If your business is tracking its assets and beginning to work out depreciation for your financial forecasting, then you may be reviewing the above to discover the best way for you to do so. While manual observations can be useful, it is worth bearing in mind that a financial modelling tool such as Brixx can track all of your assets and provide the necessary reports required in relation to depreciation. Take a free trial or demo and discover how much of an asset it can be for your business.

Commonly asked questions

How to find rate of depreciation

Determine the initial value of the asset

The initial value of the asset is the cost of the asset when it was purchased or acquired.
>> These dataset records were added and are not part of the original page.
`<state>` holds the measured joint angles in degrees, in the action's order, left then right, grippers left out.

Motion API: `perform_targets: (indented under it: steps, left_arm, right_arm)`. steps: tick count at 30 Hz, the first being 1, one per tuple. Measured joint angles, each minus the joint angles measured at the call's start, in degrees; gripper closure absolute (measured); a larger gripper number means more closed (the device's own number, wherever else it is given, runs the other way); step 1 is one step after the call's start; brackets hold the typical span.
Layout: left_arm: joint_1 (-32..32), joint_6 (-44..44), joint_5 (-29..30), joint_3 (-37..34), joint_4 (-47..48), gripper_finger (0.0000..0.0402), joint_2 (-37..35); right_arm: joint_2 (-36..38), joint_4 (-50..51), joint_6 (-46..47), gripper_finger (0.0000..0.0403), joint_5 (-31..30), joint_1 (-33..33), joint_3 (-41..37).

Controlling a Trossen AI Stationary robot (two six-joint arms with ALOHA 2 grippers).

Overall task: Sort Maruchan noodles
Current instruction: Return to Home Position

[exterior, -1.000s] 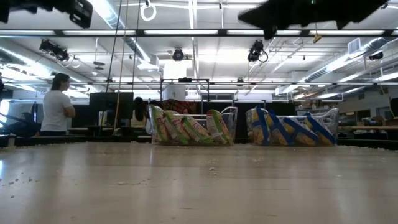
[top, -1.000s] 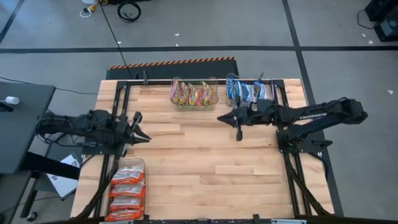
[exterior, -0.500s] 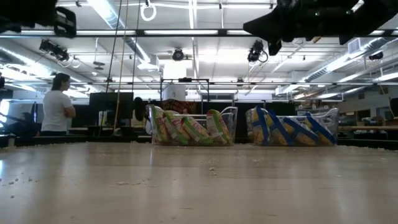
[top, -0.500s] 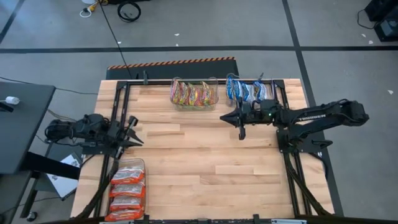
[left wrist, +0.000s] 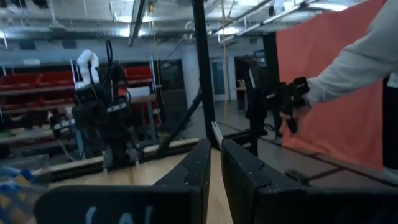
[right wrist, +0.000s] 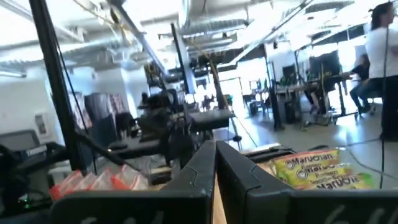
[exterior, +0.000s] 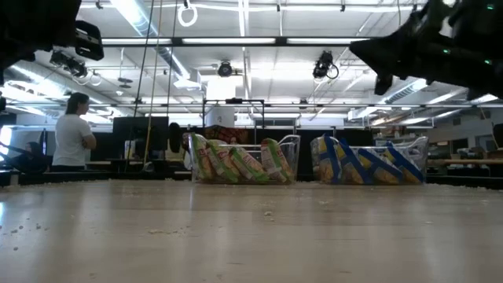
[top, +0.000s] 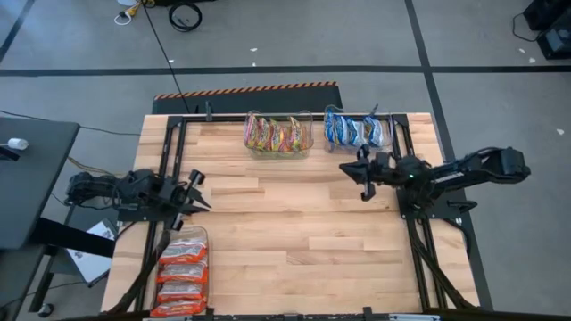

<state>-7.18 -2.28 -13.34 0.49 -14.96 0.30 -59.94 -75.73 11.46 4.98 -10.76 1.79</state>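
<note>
Noodles sorted in three tubs: yellow-green packets point(top: 277, 135) far centre, blue packets point(top: 354, 130) far right, red-orange packets point(top: 183, 272) near left. Left hand point(top: 202, 201) fingers together over counter point(top: 294, 223) left edge; right hand point(top: 344, 169) fingers together, near blue packets.

Both arms are matte black, built of slim jointed links with bundled dark cables. The right arm point(top: 464, 169), at the frame's right, carries faint white lettering along its forearm. The left arm point(top: 125, 189), at the frame's left, ends in tapered black fingers point(left wrist: 199, 168) with flat inner faces.

Overhead and table-level views share table point(top: 294, 223); wrist views seemingly face outward.
</note>
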Motion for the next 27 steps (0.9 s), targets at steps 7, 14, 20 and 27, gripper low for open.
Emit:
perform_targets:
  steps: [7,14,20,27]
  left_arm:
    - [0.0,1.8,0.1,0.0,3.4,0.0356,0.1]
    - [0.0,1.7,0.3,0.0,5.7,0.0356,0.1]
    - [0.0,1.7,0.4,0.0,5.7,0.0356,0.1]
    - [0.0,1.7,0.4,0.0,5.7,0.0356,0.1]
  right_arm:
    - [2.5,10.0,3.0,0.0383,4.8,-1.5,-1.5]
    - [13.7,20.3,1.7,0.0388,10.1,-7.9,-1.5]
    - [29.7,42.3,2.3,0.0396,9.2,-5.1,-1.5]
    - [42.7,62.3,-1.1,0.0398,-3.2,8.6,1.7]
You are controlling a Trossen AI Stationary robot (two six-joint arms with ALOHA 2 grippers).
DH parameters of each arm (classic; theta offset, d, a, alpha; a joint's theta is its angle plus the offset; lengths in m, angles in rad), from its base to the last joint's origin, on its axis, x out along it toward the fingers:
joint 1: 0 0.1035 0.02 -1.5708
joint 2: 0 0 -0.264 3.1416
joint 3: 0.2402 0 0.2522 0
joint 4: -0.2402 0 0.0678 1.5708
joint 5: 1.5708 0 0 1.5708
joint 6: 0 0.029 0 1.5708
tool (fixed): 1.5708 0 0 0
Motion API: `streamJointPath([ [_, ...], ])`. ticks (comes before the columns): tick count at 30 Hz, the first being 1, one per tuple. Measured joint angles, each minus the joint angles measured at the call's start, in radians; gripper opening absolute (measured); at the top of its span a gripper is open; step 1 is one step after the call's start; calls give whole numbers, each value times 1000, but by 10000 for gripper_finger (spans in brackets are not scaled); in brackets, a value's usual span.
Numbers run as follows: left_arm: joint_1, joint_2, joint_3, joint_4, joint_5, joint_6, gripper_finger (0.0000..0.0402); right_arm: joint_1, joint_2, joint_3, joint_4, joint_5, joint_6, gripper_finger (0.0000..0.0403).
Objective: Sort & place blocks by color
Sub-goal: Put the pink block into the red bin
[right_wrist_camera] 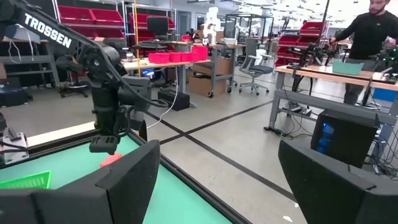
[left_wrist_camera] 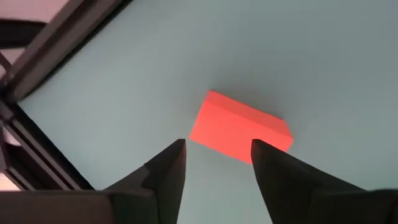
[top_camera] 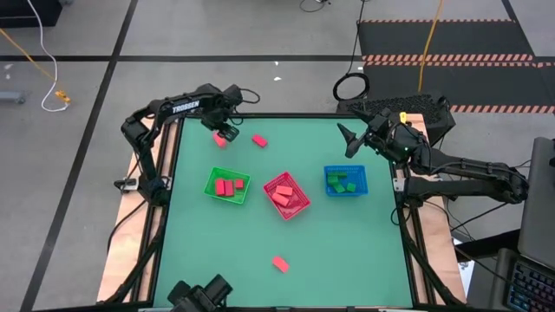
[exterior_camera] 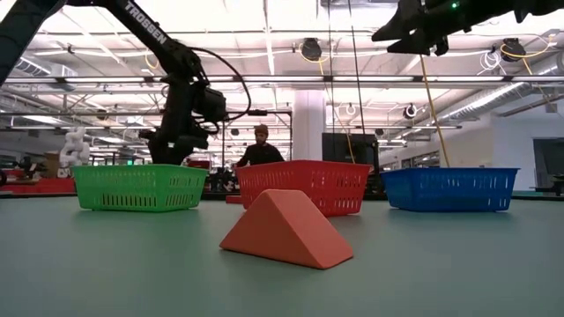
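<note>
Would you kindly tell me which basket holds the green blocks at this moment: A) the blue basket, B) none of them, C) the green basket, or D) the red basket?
A: in the high view the green blocks lie inside the blue basket, while the green basket and the red basket hold only reddish blocks.
</note>
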Motion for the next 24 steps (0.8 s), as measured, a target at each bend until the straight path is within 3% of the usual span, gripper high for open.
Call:
streamJointPath([
  [6, -1, 0, 0, 8, 9, -97, 211, 0, 0, 0, 1, 0, 8, 320],
  [15, 1, 0, -58, 74, 114, -243, 245, 0, 0, 0, 1, -32, 8, 320],
  [24, 37, 1, -130, 169, 116, -354, 266, 0, 0, 0, 44, -60, -25, 320],
])
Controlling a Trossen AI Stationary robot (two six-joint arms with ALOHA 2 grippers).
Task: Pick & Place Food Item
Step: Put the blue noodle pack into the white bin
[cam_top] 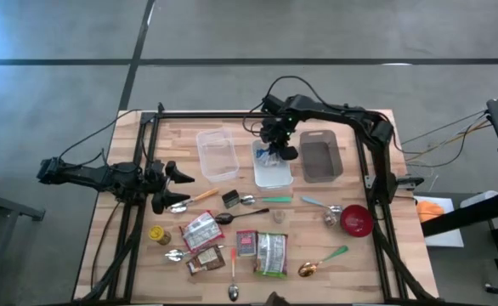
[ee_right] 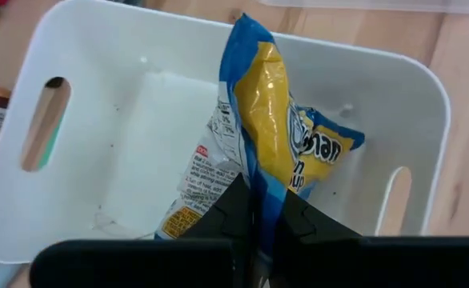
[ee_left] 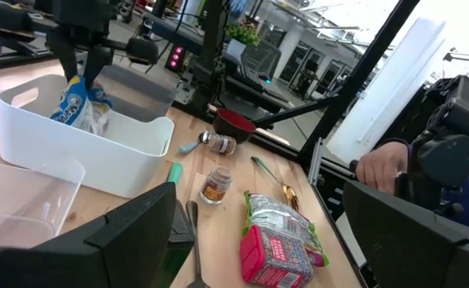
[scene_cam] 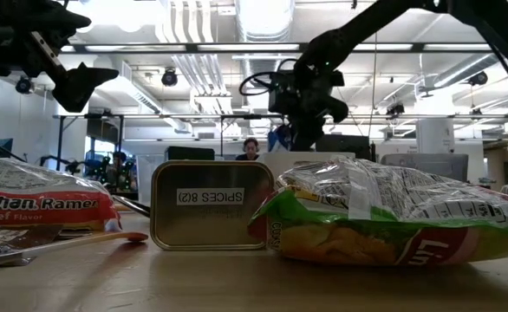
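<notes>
Over the white bin (cam_top: 273, 174), right gripper (ee_right: 258, 210) jaws clamped on the snack bag (ee_right: 274, 128), clear of the walls; left gripper (cam_top: 171, 189) jaws apart above cluttered worktop (cam_top: 368, 255).

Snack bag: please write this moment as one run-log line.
right pincer: shut on snack bag | bag: over white bin | left pincer: open, waiting at table's left edge

My right gripper (cam_top: 271, 155), on the dark six-joint right arm (cam_top: 334, 115), is extended across the far side of the table with its wrist pointed downward. Its two dark fingers (ee_right: 254, 212) are pressed closed, pinching a packet. My left gripper (cam_top: 166, 187) sits at the table's left edge, arm stretched level, fingers (ee_left: 130, 232) spread wide, holding nothing.
</notes>
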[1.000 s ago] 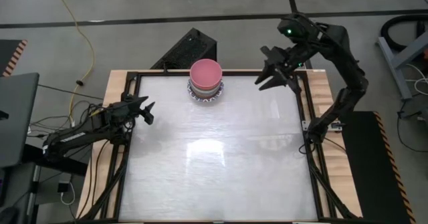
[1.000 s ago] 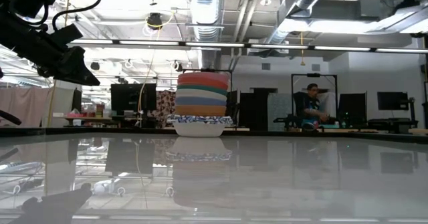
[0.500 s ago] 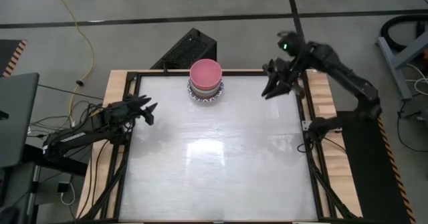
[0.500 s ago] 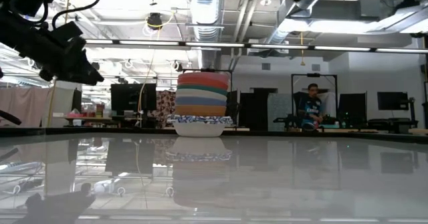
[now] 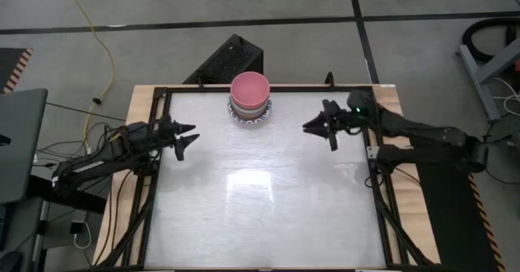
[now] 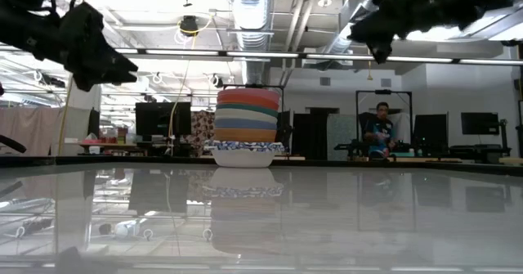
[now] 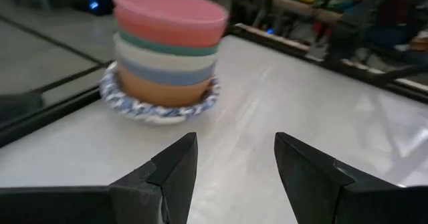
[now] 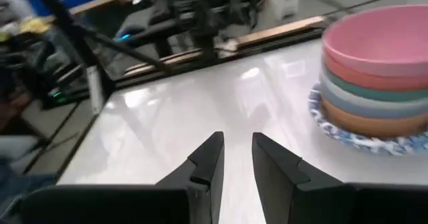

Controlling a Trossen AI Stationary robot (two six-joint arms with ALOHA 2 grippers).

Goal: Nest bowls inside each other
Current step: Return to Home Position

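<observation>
over the left edge of the counter, left gripper, fingers spread wide, empty. over the right side, right gripper, fingers parted by a narrow gap only, empty too. between both and near the far edge, stack of bowls, nested together, with pink bowl on top and blue-patterned bowl at bottom, resting on the counter.

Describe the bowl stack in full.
The bowl stack stands upright near the middle of the table's far edge. A pink bowl tops it; below show red, green, cream, blue and orange rims, nested in a white bowl with a blue-patterned rim. Neither the left gripper nor the right gripper touches it.
</observation>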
Determine the salvage value

The salvage value is the estimated value of the asset at the end of its useful life. This value is an estimate and can be determined by industry standards or a professional appraiser.

Determine the useful life of the asset

The useful life is the period over which the asset is expected to be useful. This is also an estimate and can be based on industry standards or the experience of the owner.

Calculate the depreciation expense

Depreciation expense is the amount that the asset’s value decreases each year. It is calculated as follows:

Depreciation Expense = (Initial Value – Salvage Value) / Useful Life

Calculate the rate of depreciation

The rate of depreciation is the percentage of the asset’s value that decreases each year. It is calculated as follows:

Rate of Depreciation = Depreciation Expense / Initial Value x 100%

For example, if an asset has an initial value of $10,000, a salvage value of $2,000, and a useful life of 5 years, the depreciation expense would be ($10,000 – $2,000) / 5 = $1,600 per year. The rate of depreciation would be $1,600 / $10,000 x 100% = 16%.

Why are assets depreciated over time?

Assets are depreciated because they lose their value or usefulness over a period of time due to wear and tear, technological advancements, or other factors. Depreciation is a systematic way of allocating the cost of an asset over its useful life, reflecting the decrease in its value as it is used or consumed. This accounting practice helps to match the cost of the asset with the revenue it generates over time and accurately reflects the financial position of a company.

How are assets depreciated for tax purposes?

Assets are depreciated for tax purposes using a specific depreciation method determined by the Internal Revenue Service (IRS)

Generally, the most commonly used method is the previously mentioned Modified Accelerated Cost Recovery System (MACRS), which allows businesses to write off the cost of assets over a predetermined period of time, usually between 3 and 39 years, depending on the type of asset.

Is depreciation considered to be an expense?

Depreciation is considered an expense in accounting. It is an accounting method commonly used to understand the cost of an asset over its lifetime.